= Euro Mediterranean Partnership of Local and Regional Authorities =

The Standing Committee for Euro Mediterranean Partnership of Local and Regional Authorities (COPPEM), was created in 2000 to promote dialogue and development between local and regional authorities in the Euro-Mediterranean area.

COPPEM is an international body of local and regional authorities of the EuroMediterranean area. The Secretariat of COPPEM is based in Palermo (Italy).

The international network of COPPEM was created in 2000 with the support of the Arab Towns Organization and the Council of European Municipalities and Regions, following the definition of a settlement agreed in Gaza by representatives of local and regional authorities. The first Plenary Assembly, attended by the 37 Euro-Mediterranean delegations, took place in Palermo on 27–28 November 2000. Successively, COPPEM's General Assembly has been held once a year in several Mediterranean countries.
COPPEM promotes local and decentralised cooperation and development by pursuing the objectives set out in the Barcelona Declaration (1995) through the European Union's financial instruments.

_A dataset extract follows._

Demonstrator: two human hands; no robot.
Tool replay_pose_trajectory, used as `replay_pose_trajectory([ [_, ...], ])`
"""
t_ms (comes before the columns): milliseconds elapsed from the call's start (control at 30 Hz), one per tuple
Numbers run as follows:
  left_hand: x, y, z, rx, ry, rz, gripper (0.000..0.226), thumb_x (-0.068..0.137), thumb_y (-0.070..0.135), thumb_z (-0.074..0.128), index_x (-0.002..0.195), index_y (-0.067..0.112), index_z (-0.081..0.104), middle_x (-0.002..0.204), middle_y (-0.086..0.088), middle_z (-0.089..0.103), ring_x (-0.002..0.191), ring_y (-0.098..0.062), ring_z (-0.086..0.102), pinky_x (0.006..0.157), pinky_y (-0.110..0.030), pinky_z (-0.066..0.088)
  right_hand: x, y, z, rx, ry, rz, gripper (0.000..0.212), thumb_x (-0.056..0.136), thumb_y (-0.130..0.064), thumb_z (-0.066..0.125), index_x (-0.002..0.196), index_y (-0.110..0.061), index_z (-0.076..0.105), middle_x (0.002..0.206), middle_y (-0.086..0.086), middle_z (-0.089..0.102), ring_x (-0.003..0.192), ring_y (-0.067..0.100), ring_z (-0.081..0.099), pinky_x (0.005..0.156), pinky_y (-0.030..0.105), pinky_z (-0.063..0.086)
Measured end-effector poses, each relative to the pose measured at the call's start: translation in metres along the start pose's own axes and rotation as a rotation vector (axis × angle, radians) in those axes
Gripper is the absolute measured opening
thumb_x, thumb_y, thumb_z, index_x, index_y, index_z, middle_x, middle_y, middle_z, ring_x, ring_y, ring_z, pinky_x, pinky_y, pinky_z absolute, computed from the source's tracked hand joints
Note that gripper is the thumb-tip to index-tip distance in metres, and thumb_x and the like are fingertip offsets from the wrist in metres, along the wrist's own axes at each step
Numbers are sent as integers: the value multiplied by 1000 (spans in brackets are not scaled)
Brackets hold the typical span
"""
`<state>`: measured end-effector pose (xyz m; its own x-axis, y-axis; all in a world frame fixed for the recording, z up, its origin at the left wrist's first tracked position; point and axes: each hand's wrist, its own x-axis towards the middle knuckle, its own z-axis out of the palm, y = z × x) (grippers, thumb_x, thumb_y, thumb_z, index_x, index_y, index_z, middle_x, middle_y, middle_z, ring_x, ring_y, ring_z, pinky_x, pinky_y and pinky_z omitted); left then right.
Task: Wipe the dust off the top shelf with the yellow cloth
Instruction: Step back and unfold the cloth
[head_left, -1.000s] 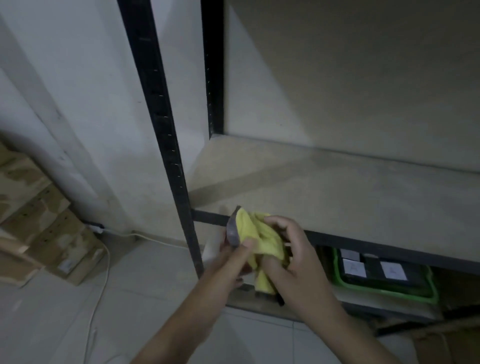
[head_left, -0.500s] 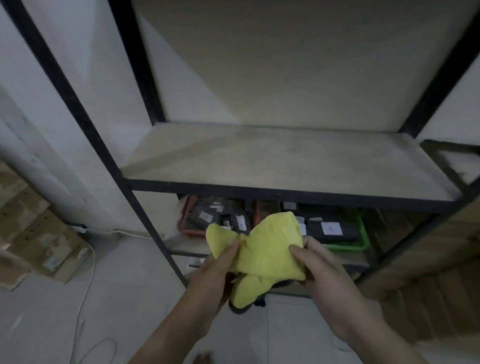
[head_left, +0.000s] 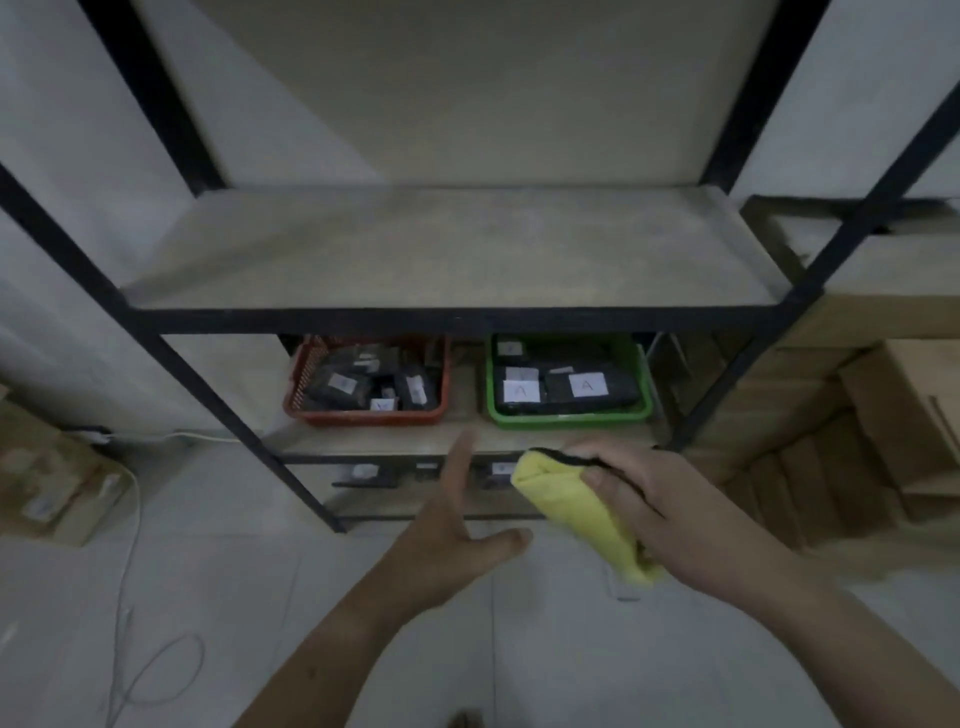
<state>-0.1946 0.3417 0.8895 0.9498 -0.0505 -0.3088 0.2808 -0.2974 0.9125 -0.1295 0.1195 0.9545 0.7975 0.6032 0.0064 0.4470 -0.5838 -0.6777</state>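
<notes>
Head view: a black-framed rack is seen from above, and its top shelf is bare, pale and dull, with no cloth on it. The yellow cloth is held well below and in front of that shelf, bunched into a folded pad and clasped in the right hand, whose fingers are wrapped around it. The left hand is held just beside the cloth, spread wide and empty, touching nothing. Under the top shelf, a red basket and a green tray of dark labelled items are seen on the next level. No wiped track can be made out on the top shelf, so the wiping is judged not yet begun: the cloth is readied, and the whole surface remains to be covered.
</notes>
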Motion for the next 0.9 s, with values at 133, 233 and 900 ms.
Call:
replay_pose_trajectory([
  [133, 31, 20, 18, -50, -245, 150, 67, 85, 47, 80, 144, 54, 48, 146, 17, 60, 134, -5, 56, 111, -30, 48, 0, 18, -16, 251, -77, 88, 21, 96, -34, 55, 116, -40, 62, 111, -21, 68, 103, -3, 63, 84, 15, 50],
  [233, 48, 30, 35, -255, -265, 112, 36, 91, 43, 74, 126, 36, 70, 122, 1, 76, 113, -18, 73, 91, -28, 57, -3, 43, -28, 747, -120, 252, 43, 78, -34, 77, 119, -31, 63, 118, -6, 69, 108, 17, 66, 84, 30, 56],
  [900, 166, -34, 257, -65, -30, -107, 17, 110, 45, 40, 117, 56, 51, 117, 19, 63, 98, 0, 64, 85, -25, 56, -65, 303, 10, 904, -24, 721, 40, 78, -32, 75, 115, -24, 61, 106, -5, 68, 99, 15, 66, 87, 36, 55],
])
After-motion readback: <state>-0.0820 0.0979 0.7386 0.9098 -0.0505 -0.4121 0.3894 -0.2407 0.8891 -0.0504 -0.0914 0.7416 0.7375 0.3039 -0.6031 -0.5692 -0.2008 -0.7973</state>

Institutional representatives of the local and regional authorities of the signatory countries of the Barcelona Declaration, and of those who join the Union for the Mediterranean, are members of COPPEM. Important personalities from the academic, scientific and cultural world are also recognized as members of COPPEM. The participation of the Persian Gulf countries as observers is planned. Also some leading figures of the academic, scientific and cultural world are recognized as COPPEM members.

The operational bodies of COPPEM are:

- the General Assembly

- the Presidency Council

- the President and Vice-presidents

- the Secretary General

COPPEM identifies four priority areas for its action:

• international relations and migration;

• political-institutional area, equal opportunities, human rights and youth;

• culture, innovation and sustainable development;

• programmes and projects.

The organisation's headquarters is in Palermo, Italy.

On the basis of these priority areas, COPPEM members can act by proposing new initiatives and participating in the various activities that the Secretariat develops and carries out.

2020 was a pivotal year for COPPEM membership, with the four-year deadline for the renewal of international delegations that join, free of charge, the organization.